Brain scan and hormone studies have demonstrated that meditation can actually change the shape of our brains, as well as increase “natural high” chemicals like dopamine, which Kinsella says gives data to the anecdotal evidence.

“One study found that people who meditate generally have more serotonin [feel good hormone] levels in their urine than non-meditators – and a much higher level after meditating,” Kinsella says.

“Another study from Harvard showed meditation [led to] grey matter increases in the prefrontal cortex, which is the front part of your brain responsible for things like decision-making [which] feeds into you being able to make better decisions about whether you drink or don’t drink.

“And they also found changes to the amygdala, which is the fear and survival part of the brain … so this ‘stress-y’ and ‘needy’ part of the brain is tamed.”

Sydney drug and alcohol rehab facility South Pacific Private also believe in the benefits of regular meditation, using mindfulness practices at least twice a day.

“We offer mindfulness at 12.45pm for staff and clients to recalibrate, slow down and get out of that ‘doing’ mode just into ‘being’ and then again before bed,” says Alyssa Lalor, South Pacific Private Program Director.
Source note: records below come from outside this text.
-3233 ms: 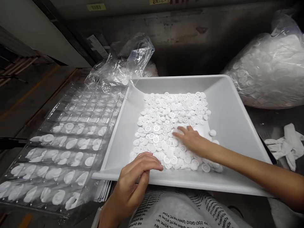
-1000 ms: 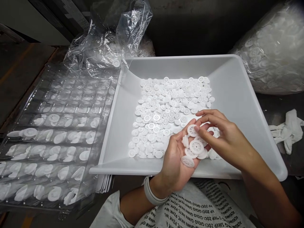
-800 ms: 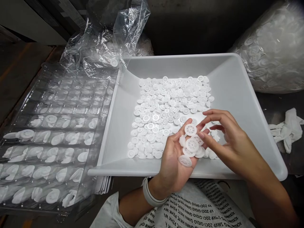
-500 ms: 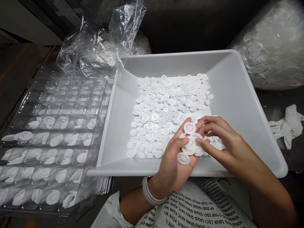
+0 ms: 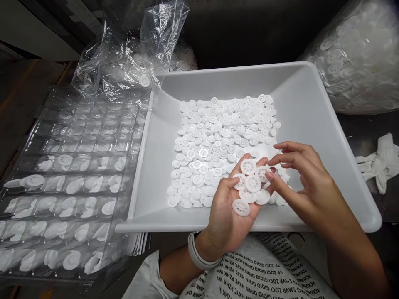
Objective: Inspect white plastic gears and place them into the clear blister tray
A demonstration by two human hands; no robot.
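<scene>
Palm up, my left hand [image 5: 226,207] cups several small white plastic spoked wheels [image 5: 252,183], its thumb resting at their left side. They lie spread and overlapping across the palm and fingers. My right hand [image 5: 307,182] hovers just right of them with thumb and fingers apart. Its thumb tip is close to the rightmost wheel in the palm; whether it touches cannot be told. Below both hands is a pale grey plastic tub [image 5: 314,120], its floor covered with a loose layer of the same kind of wheels [image 5: 199,153].
Left of the tub lies a clear blister tray [image 5: 70,143], with white parts in many pockets. Behind it is a crumpled clear bag [image 5: 124,70] with wheels. A large full bag [image 5: 358,62] stands at the back right, and a white glove [image 5: 382,162] lies below it.
My right hand has drawn back a little to the right and its fingers have spread. The wheels in my left palm now lie more spread out, with more of them visible.
</scene>
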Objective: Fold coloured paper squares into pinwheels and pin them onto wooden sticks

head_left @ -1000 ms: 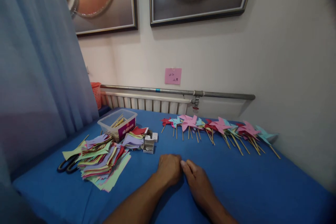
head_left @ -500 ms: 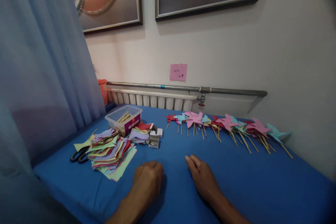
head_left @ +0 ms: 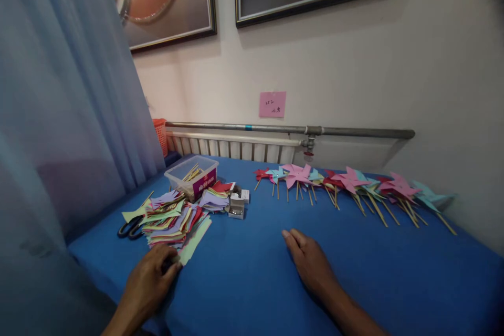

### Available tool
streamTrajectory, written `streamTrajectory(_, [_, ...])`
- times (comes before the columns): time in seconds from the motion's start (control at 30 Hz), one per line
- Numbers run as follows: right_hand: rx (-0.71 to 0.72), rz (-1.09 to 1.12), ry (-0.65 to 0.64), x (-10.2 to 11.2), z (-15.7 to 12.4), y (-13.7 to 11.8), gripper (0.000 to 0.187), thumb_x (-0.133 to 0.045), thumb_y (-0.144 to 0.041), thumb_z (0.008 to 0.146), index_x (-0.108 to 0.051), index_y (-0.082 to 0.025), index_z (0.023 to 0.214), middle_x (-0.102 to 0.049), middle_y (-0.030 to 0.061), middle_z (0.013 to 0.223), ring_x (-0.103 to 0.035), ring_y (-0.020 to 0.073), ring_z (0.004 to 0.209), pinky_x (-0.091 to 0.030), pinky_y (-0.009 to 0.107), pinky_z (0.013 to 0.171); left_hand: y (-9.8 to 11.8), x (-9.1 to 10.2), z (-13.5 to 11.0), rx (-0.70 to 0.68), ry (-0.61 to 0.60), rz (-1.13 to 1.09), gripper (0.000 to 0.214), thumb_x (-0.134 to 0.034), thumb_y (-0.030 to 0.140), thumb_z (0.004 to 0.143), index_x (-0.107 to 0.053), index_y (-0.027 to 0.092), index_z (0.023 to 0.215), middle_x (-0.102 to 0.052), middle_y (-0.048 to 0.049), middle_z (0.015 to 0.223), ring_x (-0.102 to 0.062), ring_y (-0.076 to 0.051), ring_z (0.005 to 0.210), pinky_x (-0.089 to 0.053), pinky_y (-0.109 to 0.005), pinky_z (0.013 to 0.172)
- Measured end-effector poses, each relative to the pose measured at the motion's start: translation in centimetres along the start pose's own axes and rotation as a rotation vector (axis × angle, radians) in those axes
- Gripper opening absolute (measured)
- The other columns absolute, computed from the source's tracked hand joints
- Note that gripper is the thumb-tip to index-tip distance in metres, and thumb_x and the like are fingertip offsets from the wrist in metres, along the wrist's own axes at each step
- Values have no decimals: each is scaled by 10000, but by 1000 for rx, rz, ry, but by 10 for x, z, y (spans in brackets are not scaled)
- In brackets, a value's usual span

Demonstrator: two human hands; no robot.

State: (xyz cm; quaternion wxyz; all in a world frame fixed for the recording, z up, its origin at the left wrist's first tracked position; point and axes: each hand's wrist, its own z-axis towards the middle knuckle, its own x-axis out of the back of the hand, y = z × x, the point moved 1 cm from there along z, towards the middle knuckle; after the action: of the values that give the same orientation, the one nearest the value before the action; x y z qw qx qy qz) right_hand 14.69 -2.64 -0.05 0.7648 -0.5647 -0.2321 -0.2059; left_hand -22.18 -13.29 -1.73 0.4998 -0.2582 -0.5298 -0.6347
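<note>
My left hand (head_left: 151, 275) is at the near end of a stack of coloured paper pieces (head_left: 171, 226), its fingertips by the pale green sheets (head_left: 195, 244). Its thumb stands apart from the curled fingers, and no paper is lifted. My right hand (head_left: 309, 260) rests on the blue cloth with its fingers curled in and nothing visible in them. Black-handled scissors (head_left: 132, 228) lie left of the stack, partly under paper. Right of it are a smaller paper pile (head_left: 214, 198) and small white boxes (head_left: 237, 206) holding little metal pieces.
A clear plastic tub (head_left: 191, 173) of wooden sticks stands behind the papers. Paper pinwheels on sticks (head_left: 350, 179) lie in a row along the wall side. A blue curtain (head_left: 79, 89) hangs at left. A metal pipe (head_left: 362, 132) and radiator (head_left: 232, 148) run behind.
My left hand has moved left from the bare cloth to the paper stack, and its fingers have loosened. My right hand stays curled in place. The view has shifted slightly.
</note>
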Motion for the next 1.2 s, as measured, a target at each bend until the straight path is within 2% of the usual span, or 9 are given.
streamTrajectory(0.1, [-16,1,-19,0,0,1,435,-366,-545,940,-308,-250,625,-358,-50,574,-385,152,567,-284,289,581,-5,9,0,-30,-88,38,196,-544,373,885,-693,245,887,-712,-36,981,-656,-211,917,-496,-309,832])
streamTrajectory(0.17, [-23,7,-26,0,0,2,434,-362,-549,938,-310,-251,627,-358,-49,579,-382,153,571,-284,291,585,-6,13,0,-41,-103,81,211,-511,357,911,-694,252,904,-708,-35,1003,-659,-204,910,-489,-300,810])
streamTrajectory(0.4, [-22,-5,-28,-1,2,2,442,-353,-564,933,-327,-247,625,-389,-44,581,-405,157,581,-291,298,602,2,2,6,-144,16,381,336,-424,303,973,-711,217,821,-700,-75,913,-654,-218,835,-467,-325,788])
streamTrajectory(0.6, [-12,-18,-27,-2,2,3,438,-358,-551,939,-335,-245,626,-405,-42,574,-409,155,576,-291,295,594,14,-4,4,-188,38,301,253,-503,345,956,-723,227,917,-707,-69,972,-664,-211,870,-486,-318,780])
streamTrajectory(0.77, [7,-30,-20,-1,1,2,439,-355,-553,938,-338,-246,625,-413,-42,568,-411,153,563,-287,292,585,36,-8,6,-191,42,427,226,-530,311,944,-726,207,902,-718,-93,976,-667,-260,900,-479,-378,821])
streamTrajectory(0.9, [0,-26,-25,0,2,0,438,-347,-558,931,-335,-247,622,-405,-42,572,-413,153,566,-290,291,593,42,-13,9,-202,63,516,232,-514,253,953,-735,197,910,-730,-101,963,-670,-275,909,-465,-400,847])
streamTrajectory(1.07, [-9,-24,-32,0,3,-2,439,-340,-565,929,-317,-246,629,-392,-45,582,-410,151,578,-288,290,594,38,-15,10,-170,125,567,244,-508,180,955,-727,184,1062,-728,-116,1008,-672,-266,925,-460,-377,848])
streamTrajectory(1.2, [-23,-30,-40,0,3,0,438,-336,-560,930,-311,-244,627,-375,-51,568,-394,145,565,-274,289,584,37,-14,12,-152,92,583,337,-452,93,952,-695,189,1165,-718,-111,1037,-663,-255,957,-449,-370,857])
“Meditation and mindfulness is a really helpful skill. It’s about putting your emotional brain back online to calm the system down so that we’re not doing all the stuff we do in extremes … zoning out on Netflix, eating, drinking, doing drugs, exercising … just to calm down.”

A new way to wind down

If you’re keen to use meditation to help you change your drinking habits, here’s what the experts recommend:

  • Make it regular

It’d be lovely to sit on a mountain and breathe our days away but for most of us, meditation needs to fit into a busy schedule.

“Our recommendation is to try and find five to 10 minutes a day, at least four or five times a week,” says Dr Addie Wootten, psychologist and CEO of meditation app Smiling Mind.

“But the research does say that there is a cumulative benefit – if you can do longer duration sessions every day of the week, you’ll start to notice even more benefit. It’s sort of like exercise – there’s a minimum recommendation, but the more you do, the more fit you’ll get.”

  • Try urge surfing

If a craving for a drink strikes, doing a ‘surfing the urge’ meditation may help you ride it out.

“It’s pretending your craving or urge is like the waves and they’re getting bigger and bigger, but then when they come into the beach they calm down,” Lalor says.

“We also have a tool called ‘Soothe, Contain, Move on’ that we do, which is just stopping, breathing, soothing yourself, containing the emotion and then you can move on.”

Dr Wootten says people will feel certain benefits [from meditating] almost immediately. “There is that relaxation effect and the quietening of the mind,” she explains.

“Regular practice starts to change the neural pathways in our brain and the way we respond to stimuli.”

  • Experiment with styles

There are many different types of meditation, and different techniques and teachers resonate with different people.

“Find one that feels comfortable to you and seek out good teachers,” Kinsella suggests.

“If it feels like it works for you, you will look forward to doing it and won’t be something you’re gritting your teeth and doing because you know it’s supposedto be good.”

  • Be patient

Fans of meditation can be so vocal about its benefits that you can’t be blamed for expecting consistent mind-bending experiences. But Kinsella says the real magic comes over time.

“It’s not fireworks – it’s a gradually increasingly, subtle benefit, which ends up being a huge result,” he says.

“I try and get my students to do it for 100 days, which is long enough for most people to form a habit. There is a certain point where it becomes easier to stick to [and] you get addicted to having that release of serotonin.”